Ela, o pai e a amante dela

Notícias Magazine

A história pode parecer estratégia para chamar holofotes, como aqueles programadíssimos escândalos de repetição à ma­neira de Miley Cyrus. Ora agora encosto as nádegas a alguém e meneio-as lascivamente durante uma gala, ora prà semana lanço um vídeo e mostro-me a balançar, nua, montada numa bola de ferro para demolição – todas as raparigas de 20 anos são belas e é natural o desespero em agarrar o tempo para que ele não fuja. Mas não, justamente. Esta não é uma história de desespero adoles-cente, é uma história que sabe que vai trazer alvoroço universal mas trata de coisas tão fundas como um pai, uma filha e o mundo que às vezes anda demasiado depressa. O velho William (o da Lady Macbeth), se fosse mais moderno, não a desdenharia, a esta história.
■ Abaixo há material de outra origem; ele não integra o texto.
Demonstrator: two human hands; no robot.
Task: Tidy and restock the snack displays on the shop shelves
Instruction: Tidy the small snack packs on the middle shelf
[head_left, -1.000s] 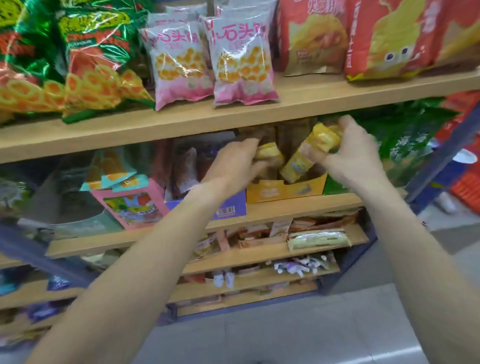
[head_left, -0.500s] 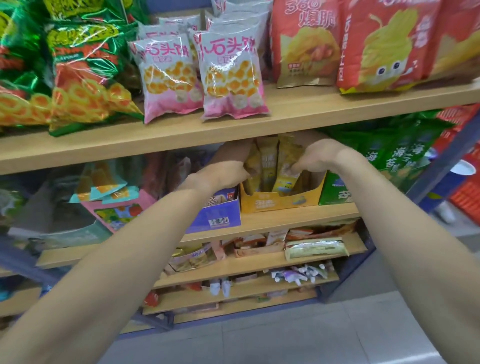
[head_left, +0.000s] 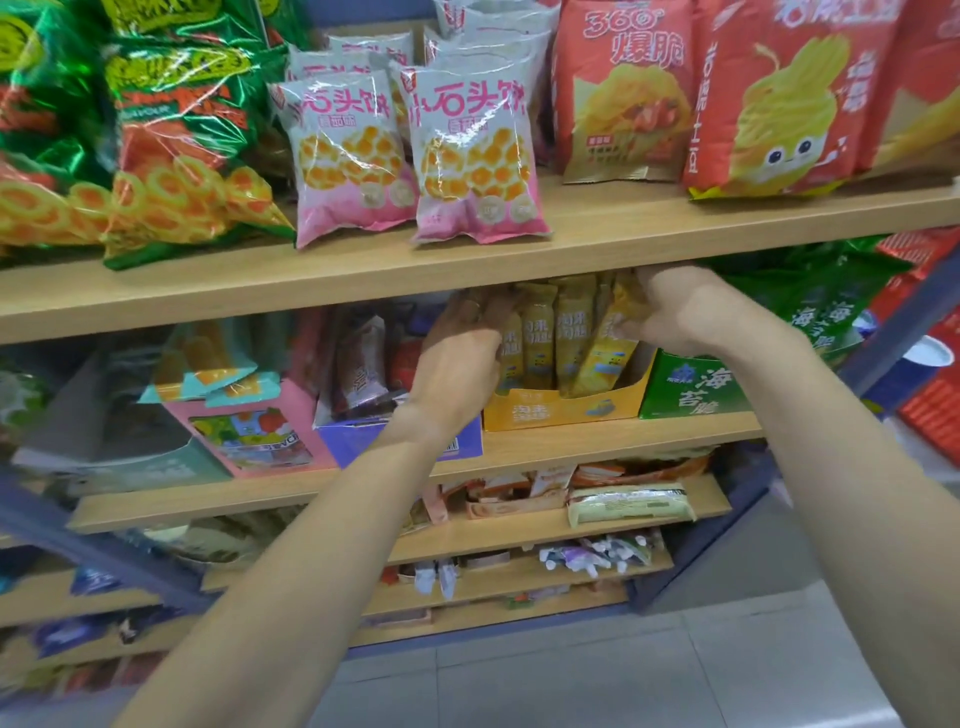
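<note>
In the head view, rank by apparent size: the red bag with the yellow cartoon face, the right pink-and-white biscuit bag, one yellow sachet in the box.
1. Red bag with the cartoon face, largest.
2. Pink-and-white biscuit bag.
3. Yellow sachet, smallest, though it sits deeper on its shelf, which shrinks it somewhat.

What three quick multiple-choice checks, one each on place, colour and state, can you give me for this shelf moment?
1. Where does the yellow display box sit?
A. between the purple box and the green box
B. on the top shelf
C. on the floor

2. What colour is the lower part of the two front biscuit bags?
A. blue
B. pink
C. black

3. What are the hands doing?
A. hanging idle
B. lifting a green bag
C. left hand and right hand on the yellow packets

A: the neighbours flank it.
B: pink bottoms show.
C: both hands touch the upright row.
</note>
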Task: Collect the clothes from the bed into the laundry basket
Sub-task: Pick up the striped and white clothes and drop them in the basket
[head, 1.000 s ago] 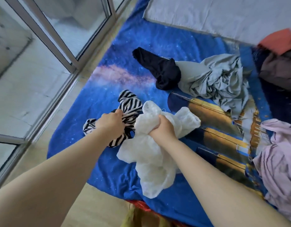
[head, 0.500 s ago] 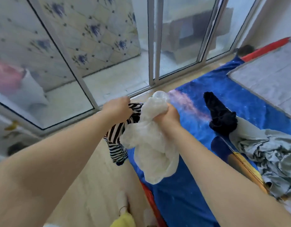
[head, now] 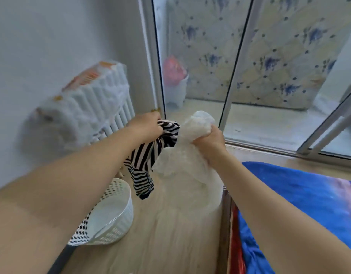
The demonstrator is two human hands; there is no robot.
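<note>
Hands (head: 149,126) gripping striped garment (head: 145,161), white garment (head: 182,165), now off bed (head: 308,194), near basket (head: 119,210).

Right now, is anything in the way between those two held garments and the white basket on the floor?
Nothing visible. The striped garment in the left hand and the white garment in the right hand hang over bare wood floor. The laundry basket sits below left, its opening partly hidden by the left forearm.
</note>
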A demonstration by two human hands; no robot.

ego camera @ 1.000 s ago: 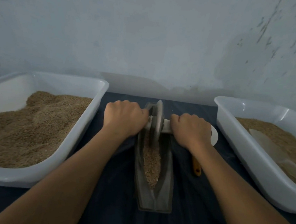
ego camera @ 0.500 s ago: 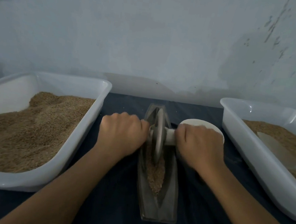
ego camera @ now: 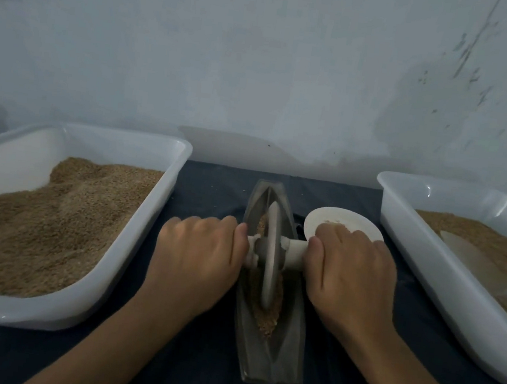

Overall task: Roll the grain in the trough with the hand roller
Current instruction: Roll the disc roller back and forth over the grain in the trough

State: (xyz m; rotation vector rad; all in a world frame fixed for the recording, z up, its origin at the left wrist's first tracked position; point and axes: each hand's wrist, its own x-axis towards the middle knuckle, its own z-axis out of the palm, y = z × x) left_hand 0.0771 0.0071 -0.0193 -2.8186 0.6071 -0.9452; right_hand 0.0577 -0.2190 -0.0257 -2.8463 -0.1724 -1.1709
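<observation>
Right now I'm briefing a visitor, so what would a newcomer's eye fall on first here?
First, the two hands at the centre: the left hand and right hand grip the roller, whose disc stands in the trough over grain. Next, the big white tubs of grain, the left tub and right tub, flank them. A small white dish sits just behind the right hand.

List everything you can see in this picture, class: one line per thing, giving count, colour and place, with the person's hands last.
trough: 1, grey, centre of the cloth, lengthwise.
grain: 1 strip, brown, along the trough bottom.
roller: 1, grey disc on a white axle, standing in the trough.
trays: 2, white, part filled with brown grain, left and right.
scoop: 1, pale, lying in the right tray.
dish: 1, white, beyond the right hand.
cloth: 1, dark blue, under everything.
wall: 1, pale, behind.
left hand: grips the axle's left end.
right hand: grips its right end.
</observation>
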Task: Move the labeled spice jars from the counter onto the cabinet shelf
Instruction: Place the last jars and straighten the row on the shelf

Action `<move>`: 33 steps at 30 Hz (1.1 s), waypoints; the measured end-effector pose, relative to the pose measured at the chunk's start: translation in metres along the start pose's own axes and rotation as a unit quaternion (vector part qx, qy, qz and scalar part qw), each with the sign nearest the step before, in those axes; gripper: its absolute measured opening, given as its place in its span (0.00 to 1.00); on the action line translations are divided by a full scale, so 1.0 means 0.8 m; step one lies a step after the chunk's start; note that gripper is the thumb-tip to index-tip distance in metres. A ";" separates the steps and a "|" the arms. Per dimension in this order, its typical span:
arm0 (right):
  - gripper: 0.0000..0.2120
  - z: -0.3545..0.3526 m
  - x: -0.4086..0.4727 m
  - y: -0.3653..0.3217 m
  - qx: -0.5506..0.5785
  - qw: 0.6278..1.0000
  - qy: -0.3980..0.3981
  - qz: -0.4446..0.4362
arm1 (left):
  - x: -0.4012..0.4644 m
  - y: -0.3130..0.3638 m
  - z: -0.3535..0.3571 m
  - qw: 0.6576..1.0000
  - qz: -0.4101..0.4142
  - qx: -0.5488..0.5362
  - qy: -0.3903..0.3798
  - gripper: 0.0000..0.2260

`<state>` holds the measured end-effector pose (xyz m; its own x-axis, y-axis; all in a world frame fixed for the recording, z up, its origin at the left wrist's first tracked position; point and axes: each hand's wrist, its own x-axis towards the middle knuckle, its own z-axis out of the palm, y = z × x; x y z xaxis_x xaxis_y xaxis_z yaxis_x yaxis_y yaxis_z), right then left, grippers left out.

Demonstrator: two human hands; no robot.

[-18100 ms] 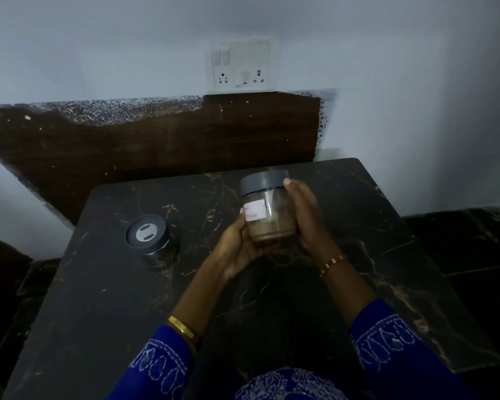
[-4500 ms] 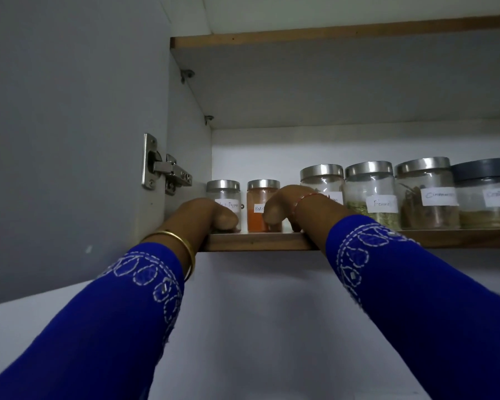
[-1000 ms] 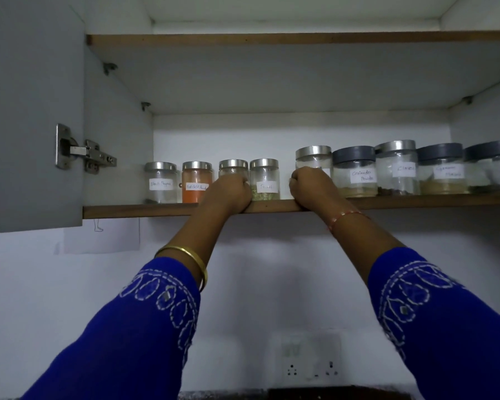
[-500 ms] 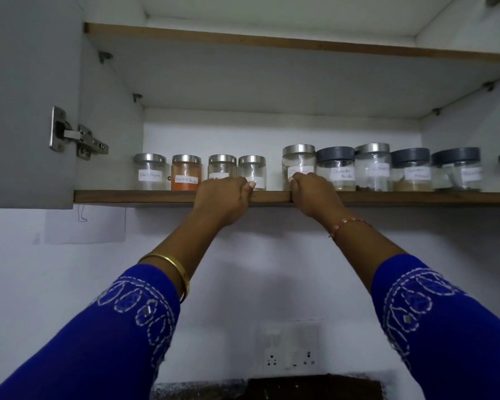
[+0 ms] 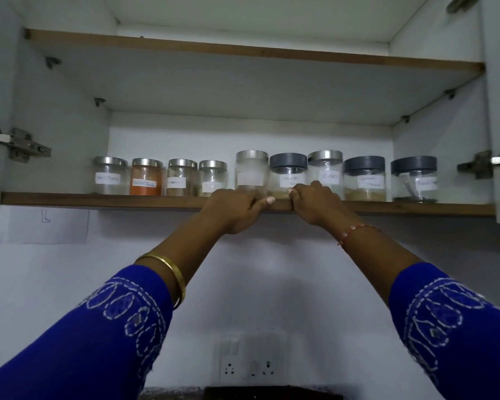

Então, um pai, Cecil Chao, 77 anos, milionário chinês de Hong King, e uma filha, Gigi, 34 anos, lésbica e casada (em França) com outra mulher, também chinesa, com quem vive há nove anos. Cecil preferia que a filha fosse casada com um homem: «Eu só quero que ela faça um bom casamento, com filhos e se tor­ne a herdeira dos meus negócios.» E acrescentou que não queria meter-se na vida privada da filha. Homem prático, Cecil, em setembro de 2012, deu um preço ao negócio: homem que conven­cesse a filha ganharia cem milhões de dólares de Hong Kong (cinquenta milhões de euros). Houve muitos candidatos – uma chinesa, que percebeu o espírito aberto e dialogante da coisa, até ofereceu o seu marido – mas Gigi não se deixou convencer, apesar de ter sido fotografada a ler, com um belo sorriso, as ofertas dos pretendentes. Acontece que ninguém a convenceu – Gigi conti­nua a amar a sua mulher e quer continuar com ela. E, agora, o pai dobrou a oferta, já estamos em cem milhões de euros.

Deixem-me começar por sublinhar o lado civilizadíssi­mo desta história. Já ouvi muitas opiniões sobre a tentativa de opressão daquele pai sobre a filha. Não me parece haver. Eu também quando conheci o meu genro, um jovem admirável, fiquei desagradado por, apesar de gostar de futebol (adepto do Chelsea), ele não conhecer Garrincha como devia ser. Para mudar as coisas não me propus gastar tanto como o tycoon de Hong Kong mas sempre gastei algum, em vídeos sobre o Mundial de 1962, na bio­grafia Estrela Solitária, de Ruy Castro, e uma ou outra frase de Carlos Drummond de Andrade. Hoje sou um sogro feliz. O que aconteceria se ele continuasse a ignorar Garrincha? Não sei, mas estou contente por ter tentado, e conseguido – sem nunca ter violado o livre-arbítrio de ninguém – mudar o curso da História. Até prova em contrário, é o que Cecil Chao tem tentado fazer.

Acontece ainda que o sujeito principal desta história não é ele, é a filha. Linda (eu não quero aumentar o pelotão de candida­tos, mas a verdade é esta: linda!), encantadora, dizem, boa empre­sária e pilota helicópteros. E ama a tal. Perante os embaraços que o pai lhe causa, ela não faz fitas de ofendida, sorri com a vontade do pai em pilotar-lhe a vida – e não deixa. Simplesmente, não dei­xa. Gigi podia fazer um escarcéu sobre a atitude reacionária dele em não perceber que a filha ama outra mulher. Mas não, simples­mente diz, sobre aquilo que é, isto: assim é. E sabem o que, fazen­do ela assim, fez ela do pai? Transformou-o, se não no maior pro­pagandista do amor gay, pelo menos no homem que mais quis pagar para mostrar, afinal, que o amor gay existe.

E, para lá da lição sobre um tipo de amor, Gigi Chao falou do assunto (mais, praticou) na sua universalidade. Ela não rejeitou os candidatos. Duvidou foi que outros a pudessem seduzir. Gigi até admitiu poder ter uma relação («de amizade», disse, mas sabemos lá pôr fronteiras nessas matérias tão imateriais…) com quem admi­tisse que ela já tem uma mulher na sua vida. Não sei se ela alcan­ça o desafio em que se meteu, mas pôs o amor no seu lugar certo: entre desafios. Ver esta história como uma mera aposta de cem milhões de euros é, de facto, curto.